Raffael Edu Raffael Edu - 18 days ago 6
Python Question

Reading the JSON File with multiple objects in Python

I'm a bit idiot in programming and Python. I know that these are a lot of explanations in previous questions about this but I carefully read all of them and I didn't find the solution.

I'm trying to read a JSON file which contains about 1 billion of data like this:

334465|{"color":"33ef","age":"55","gender":"m"}
334477|{"color":"3444","age":"56","gender":"f"}
334477|{"color":"3999","age":"70","gender":"m"}


I was trying hard to overcome that 6 digit numbers at the beginning of each line, but I dont know how can I read multiple JSON objects?
Here is my code but I can't find why it is not working?

import json

T =[]
s = open('simple.json', 'r')
ss = s.read()
for line in ss:
line = ss[7:]
T.append(json.loads(line))
s.close()


And the here is the error that I got:

ValueError: Extra Data: line 3 column 1 - line 5 column 48 (char 42 - 138)

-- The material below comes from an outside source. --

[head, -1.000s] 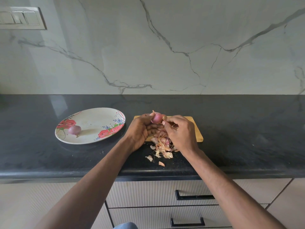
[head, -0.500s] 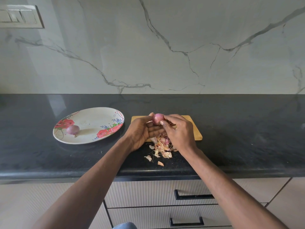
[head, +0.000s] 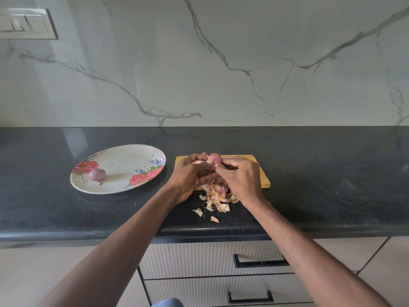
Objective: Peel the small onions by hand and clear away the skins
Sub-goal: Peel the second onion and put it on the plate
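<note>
I'm not seeing any readable text, labels, brands or numbers anywhere. The plate (head: 124,160) is showing only a printed rose pattern, no lettering. The switch panel (head: 26,24) on the wall is looking unmarked.

Home kitchen: black stone counter (head: 309,173), marble backsplash (head: 221,63), drawers (head: 221,262) below.

Glossy black stone counter (head: 309,173), veined marble wall (head: 221,63) (polished), wooden board (head: 262,176), papery skins (head: 218,196).
</note>
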A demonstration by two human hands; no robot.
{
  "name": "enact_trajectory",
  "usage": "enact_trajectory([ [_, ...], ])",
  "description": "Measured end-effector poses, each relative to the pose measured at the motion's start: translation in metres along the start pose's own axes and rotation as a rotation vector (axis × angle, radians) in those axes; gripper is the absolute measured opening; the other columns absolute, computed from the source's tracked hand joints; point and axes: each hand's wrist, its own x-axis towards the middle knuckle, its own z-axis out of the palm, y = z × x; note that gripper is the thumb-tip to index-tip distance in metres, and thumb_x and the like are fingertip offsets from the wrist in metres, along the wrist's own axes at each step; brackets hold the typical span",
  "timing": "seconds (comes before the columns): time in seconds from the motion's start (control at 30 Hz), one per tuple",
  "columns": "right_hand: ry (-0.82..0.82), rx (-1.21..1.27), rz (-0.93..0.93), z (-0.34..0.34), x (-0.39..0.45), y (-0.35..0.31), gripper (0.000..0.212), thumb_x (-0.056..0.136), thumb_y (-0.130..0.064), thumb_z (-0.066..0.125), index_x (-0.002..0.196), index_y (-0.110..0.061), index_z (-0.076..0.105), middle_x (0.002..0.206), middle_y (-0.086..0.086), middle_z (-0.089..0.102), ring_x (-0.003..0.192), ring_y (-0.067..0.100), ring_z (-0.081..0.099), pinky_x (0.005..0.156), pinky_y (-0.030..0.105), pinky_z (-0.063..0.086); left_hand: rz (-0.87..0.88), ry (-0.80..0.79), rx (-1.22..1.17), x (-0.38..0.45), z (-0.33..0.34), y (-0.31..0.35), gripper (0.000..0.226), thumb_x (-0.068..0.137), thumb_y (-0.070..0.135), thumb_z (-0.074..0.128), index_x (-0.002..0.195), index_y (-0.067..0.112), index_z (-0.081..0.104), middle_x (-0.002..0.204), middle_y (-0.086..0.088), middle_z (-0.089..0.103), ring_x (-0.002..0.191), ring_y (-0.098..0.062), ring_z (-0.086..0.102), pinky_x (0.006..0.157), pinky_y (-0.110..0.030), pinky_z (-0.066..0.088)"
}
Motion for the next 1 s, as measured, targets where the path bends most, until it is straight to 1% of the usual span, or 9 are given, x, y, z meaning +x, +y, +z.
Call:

Any suggestion would be very helpful for me!

Answer

You should use readlines() instead of read(), and wrap your JSON parsing in a try/except block. Your lines probably contain a trailing newline character and that would cause an error.

s = open('simple.json', 'r')
for line in s.readlines():
    try:
        j = line.split('|')[-1]
        # Remove \n
        j = j.strip()
        json.loads(j)
    except ValueError:
        # You probably have bad JSON
        continue